A yer, la Comisión de Educación del Congreso aprobó un dictamen en mayoría del controversial proyecto de ley universitaria que viene trabajando hace varios meses.
Nueva ley universitaria: cinco claves del cuestionado dictamen
Diese la impresión de que los autores del proyecto, siendo conscientes de que han sido acusados repetidamente de intervencionistas, se han esforzado por incluir un artículo que señala expresamente que “el Estado reconoce la autonomía universitaria”. Ahora bien, se trata de un esfuerzo que podrían haberse ahorrado, pues el resto de la propuesta no hace más que contradecir el mencionado artículo. Y es que, de aprobarse el proyecto, el Gobierno tendría la posibilidad de intervenir en temas sobre los que hoy en día las universidades públicas y privadas tienen libertad de determinación. Entre sus flamantes facultades, el Estado podría decidir en última instancia sobre la organización, autoridades, presupuesto, carreras y currículos de cada institución. De la autonomía, los autores del proyecto no quieren dejar más que la cáscara.
Así, el efecto de la aprobación del proyecto sería que la sociedad pasaría de tener una multiplicidad de opciones de educación universitaria pública y privada a contar con una sola opción: la que le provoque a la burocracia de turno. En vez de que cada uno pueda elegir el traje que mejor le siente, la Comisión de Educación parece querer que todos los alumnos vistan una suerte de uniforme único.
Un uniforme, por cierto, que será determinado por un grupo de iluminados burócratas que además habrán de cumplir una actividad tramitológica de proporciones titánicas. Después de todo, entre otras funciones, la superintendencia nacional de educación universitaria que crearía la ley estaría encargada de aprobar todos los planes de estudio que obligatoriamente se revisarían cada tres años en todo el país. Esto quiere decir que deberá examinar cada curso, de cada carrera, de cada facultad, de cada universidad del Perú, lo que en un estimado conservador asciende a la revisión de más 133 mil sílabos cada tres años (sin tener en cuenta el porcentaje que regresaría debido a que fue desaprobado la primera vez).
Los problemas del proyecto, lamentablemente, no terminan ahí. De convertirse en ley, el poder arbitrario que tendría el Estado para intervenir en las universidades le otorgaría la facultad de acallar cualquier movimiento político que surja en ellas. Una facultad, dicho sea de paso, muy conveniente para gobiernos con planes autoritarios, pues en muchas oportunidades las universidades han probado ser el espacio donde una oposición democrática ha podido florecer. Como ejemplo, basta recordar las manifestaciones estudiantiles que se opusieron a Fujimori una vez que se descubrió la corrupción en su régimen.
Por otro lado, tampoco se puede dejar de mencionar el fuerte sesgo antiprivado que tiene el proyecto y que se traduce en que se quiera expropiar a estas instituciones –a las que se las ha llegado a comparar con “hongos”– de su poder de gestión y organización. Un sesgo que parte de un prejuicio: que la promoción de las universidades privadas que se dio a partir de la década de 1990 impactó negativamente en la educación. Y afirmamos que es un prejuicio, pues no existe evidencia que demuestre que esto sea así.
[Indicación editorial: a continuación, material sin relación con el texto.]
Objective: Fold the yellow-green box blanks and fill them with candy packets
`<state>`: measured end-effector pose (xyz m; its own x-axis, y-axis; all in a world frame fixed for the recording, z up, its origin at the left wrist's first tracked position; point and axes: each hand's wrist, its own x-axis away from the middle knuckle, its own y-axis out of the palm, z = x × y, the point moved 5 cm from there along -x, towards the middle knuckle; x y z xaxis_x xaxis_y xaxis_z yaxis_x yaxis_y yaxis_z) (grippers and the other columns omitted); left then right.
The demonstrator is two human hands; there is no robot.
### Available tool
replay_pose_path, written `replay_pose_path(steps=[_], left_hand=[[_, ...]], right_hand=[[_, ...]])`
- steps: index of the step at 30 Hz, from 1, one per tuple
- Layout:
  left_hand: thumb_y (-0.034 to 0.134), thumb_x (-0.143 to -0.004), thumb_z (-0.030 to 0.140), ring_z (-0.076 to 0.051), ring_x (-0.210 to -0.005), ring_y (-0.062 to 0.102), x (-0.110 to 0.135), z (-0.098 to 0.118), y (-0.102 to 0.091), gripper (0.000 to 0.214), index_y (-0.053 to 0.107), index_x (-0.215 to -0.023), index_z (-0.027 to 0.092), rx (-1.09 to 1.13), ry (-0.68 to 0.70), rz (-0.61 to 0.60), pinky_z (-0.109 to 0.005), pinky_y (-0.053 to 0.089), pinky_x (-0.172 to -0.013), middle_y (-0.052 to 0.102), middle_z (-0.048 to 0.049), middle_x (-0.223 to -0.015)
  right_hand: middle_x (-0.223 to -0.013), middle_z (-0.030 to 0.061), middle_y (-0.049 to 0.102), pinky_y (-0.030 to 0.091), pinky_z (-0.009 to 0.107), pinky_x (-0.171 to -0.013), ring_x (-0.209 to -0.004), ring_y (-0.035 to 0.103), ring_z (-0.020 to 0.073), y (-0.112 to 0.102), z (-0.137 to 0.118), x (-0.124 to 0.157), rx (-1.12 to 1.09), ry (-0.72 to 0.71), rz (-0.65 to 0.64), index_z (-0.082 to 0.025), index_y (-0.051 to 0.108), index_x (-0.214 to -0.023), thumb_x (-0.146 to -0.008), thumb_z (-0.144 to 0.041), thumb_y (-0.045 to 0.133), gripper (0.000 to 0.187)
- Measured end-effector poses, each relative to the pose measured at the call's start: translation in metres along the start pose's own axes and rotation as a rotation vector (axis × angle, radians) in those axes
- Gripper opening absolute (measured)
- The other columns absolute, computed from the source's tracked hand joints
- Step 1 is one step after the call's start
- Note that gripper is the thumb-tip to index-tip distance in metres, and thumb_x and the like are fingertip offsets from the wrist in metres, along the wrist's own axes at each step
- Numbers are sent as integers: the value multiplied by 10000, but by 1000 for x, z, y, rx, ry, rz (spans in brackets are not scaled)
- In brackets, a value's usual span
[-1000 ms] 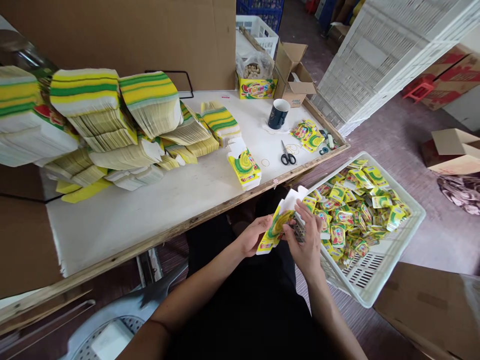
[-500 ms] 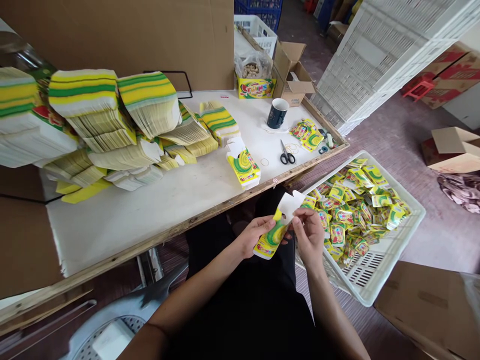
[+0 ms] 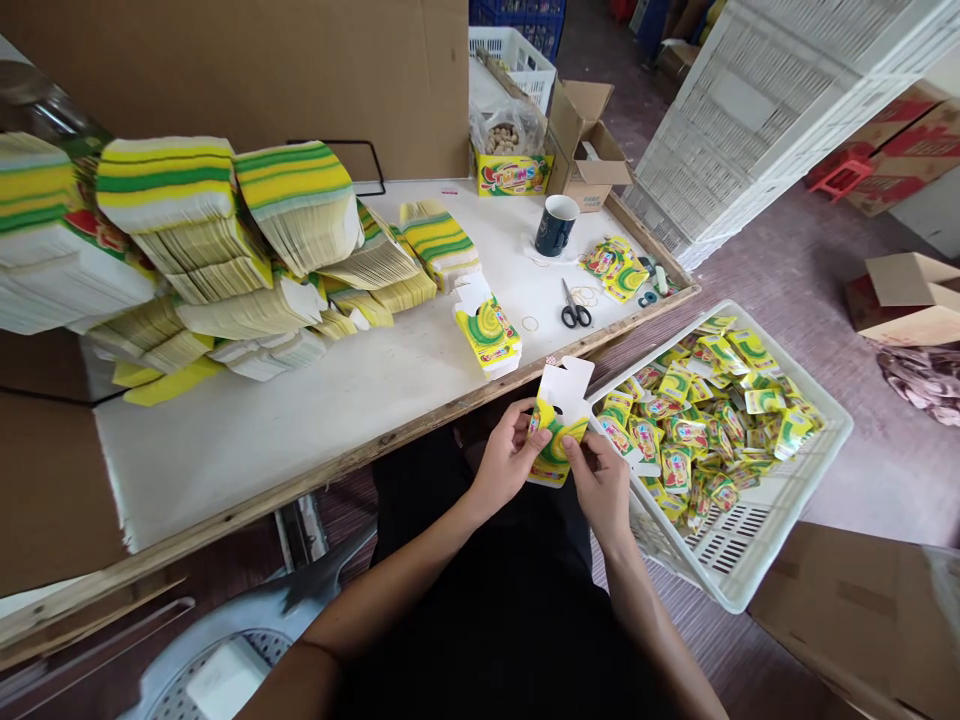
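Between my two hands is a yellow and green printed carton (image 3: 553,462) with white flaps standing up at its top end. My left hand (image 3: 511,455) grips its left side, thumb on the printed face. On the opposite side my right hand (image 3: 600,478) pinches the edge, thumb in front. The carton is held above my lap, just off the table's front edge. A small stack of flat cartons (image 3: 487,338) lies on the table beyond it. To the right, a white plastic crate (image 3: 787,545) holds many small yellow-green cartons (image 3: 686,430).
Bundles of flat cartons (image 3: 292,210) fill the left of the table (image 3: 247,440). Scissors (image 3: 575,312), a dark mug (image 3: 556,228), a carton pile (image 3: 615,268) and an open cardboard box (image 3: 589,165) stand further right. Tall stacked crates (image 3: 765,110) rise behind.
The carton has turned more upright and moved slightly up, its flaps now pointing away from me. My right hand has shifted from the flap end down to the carton's right side.
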<state>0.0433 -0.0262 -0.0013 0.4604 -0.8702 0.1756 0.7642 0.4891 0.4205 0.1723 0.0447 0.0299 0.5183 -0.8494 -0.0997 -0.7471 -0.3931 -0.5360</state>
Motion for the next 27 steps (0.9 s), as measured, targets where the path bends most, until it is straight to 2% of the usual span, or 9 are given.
replay_pose_path(steps=[2, 4, 6, 10, 14, 17, 21, 23, 27], left_hand=[[760, -817, 438, -136, -842, 639, 1, 3, -2, 706, 401, -1384, 220, -43, 34, -24, -255, 535, -812, 651, -7, -903], [738, -839, 408, -135, -840, 634, 2, 6, -2, 758, 321, -1452, 249, -69, 42, -85, -263, 538, -821, 644, -9, -923], [713, -858, 397, -151, -877, 645, 3, 9, -2, 747, 320, -1480, 264, -81, 31, -166, -279, 541, -837, 655, -35, -979], [751, -825, 399, -164, -884, 659, 5, 12, -1, 642, 474, -1378, 228, -56, -53, -279, -262, 535, -808, 669, -55, -980], [822, -756, 406, -128, -772, 647, 11, 7, 2, 523, 548, -1150, 197, -9, -173, -348, -231, 526, -725, 660, -34, -939], [817, -767, 395, -124, -767, 662, 15, 4, 5, 598, 490, -1235, 221, 9, -186, -366, -230, 532, -731, 676, -40, -977], [773, -819, 373, -180, -926, 712, 16, 2, 9, 900, 209, -1517, 305, 32, -169, -402, -293, 569, -843, 688, -102, -1175], [739, -846, 377, -200, -1019, 701, 14, 3, 10, 753, 351, -1481, 259, -34, -130, -426, -284, 573, -868, 673, -125, -1231], [686, -884, 354, -212, -1156, 659, 9, 6, 4, 503, 550, -1351, 224, -166, 2, -332, -243, 580, -871, 613, -123, -1366]], right_hand=[[-836, 50, 641, 435, 309, -630, -696, 549, 166, -2, 4, -2, -118, 34, -21, -184, 655, -1029, -955, -448, 615, 277], [-964, 61, 664, 475, 311, -653, -721, 578, 167, -4, 6, -2, -235, 40, -42, -212, 550, -1313, -948, -431, 634, 434], [-1072, 78, 663, 494, 316, -670, -736, 589, 167, -7, 5, -3, -270, 20, -70, -243, 445, -1440, -941, -424, 644, 567], [-1027, 77, 650, 481, 301, -651, -748, 592, 171, -14, 0, -4, -262, -8, -183, -233, 523, -1357, -957, -441, 610, 459], [-766, 31, 590, 374, 272, -542, -607, 485, 137, -23, -6, -8, -187, -24, -200, -192, 628, -1042, -984, -456, 559, 279], [-783, 54, 610, 411, 292, -594, -676, 532, 161, -26, -8, -9, -148, -78, -158, -186, 641, -875, -986, -461, 549, 310], [-957, 86, 659, 494, 334, -739, -861, 615, 205, -26, -2, -8, -173, -94, -46, -210, 671, -1049, -971, -422, 588, 240], [-1057, 98, 673, 508, 356, -804, -964, 635, 224, -28, 1, -8, -184, -94, -14, -229, 661, -1162, -976, -397, 588, 261], [-1053, 88, 668, 462, 381, -905, -1029, 608, 226, -36, -4, -10, -104, -200, -17, -230, 738, -1086, -1016, -387, 512, 284]])
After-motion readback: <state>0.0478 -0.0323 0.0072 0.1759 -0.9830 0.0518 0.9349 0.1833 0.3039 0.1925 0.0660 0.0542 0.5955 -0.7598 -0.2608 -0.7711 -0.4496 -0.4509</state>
Lo que sí hay, sin embargo, son datos sobre cómo, gracias a las universidades privadas, son más los jóvenes que año a año pueden acceder a una educación superior. De 1995 al 2010, las universidades privadas aumentaron considerablemente la cobertura educativa, permitiendo que el número de jóvenes que estudian en ellas crezca en más de 300 mil y logrando albergar al día de hoy a más del 60% de la población universitaria. Eso no es todo. Han hecho esto, además, consiguiendo una mayor satisfacción por parte de los alumnos que sus pares públicas. Según las recientes cifras disponibles del INEI, más de 82% de los estudiantes de pregrado de universidades privadas percibe que la calidad de la formación profesional que recibe es excelente o buena, mientras que esta cifra desciende a menos del 60% en el caso de los estudiantes del sistema público. El mismo patrón se repite en lo que toca a la calidad de los docentes (60% vs. 33%), al servicio de biblioteca (55% vs. 33%) y a los servicios culturales (53% vs. 36%).
En fin, no alcanza este espacio para enumerar el rosario de problemas que generaría el proyecto si se aprobase. Pero lo que queda claro es que los principales perdedores serían los alumnos que pretende proteger.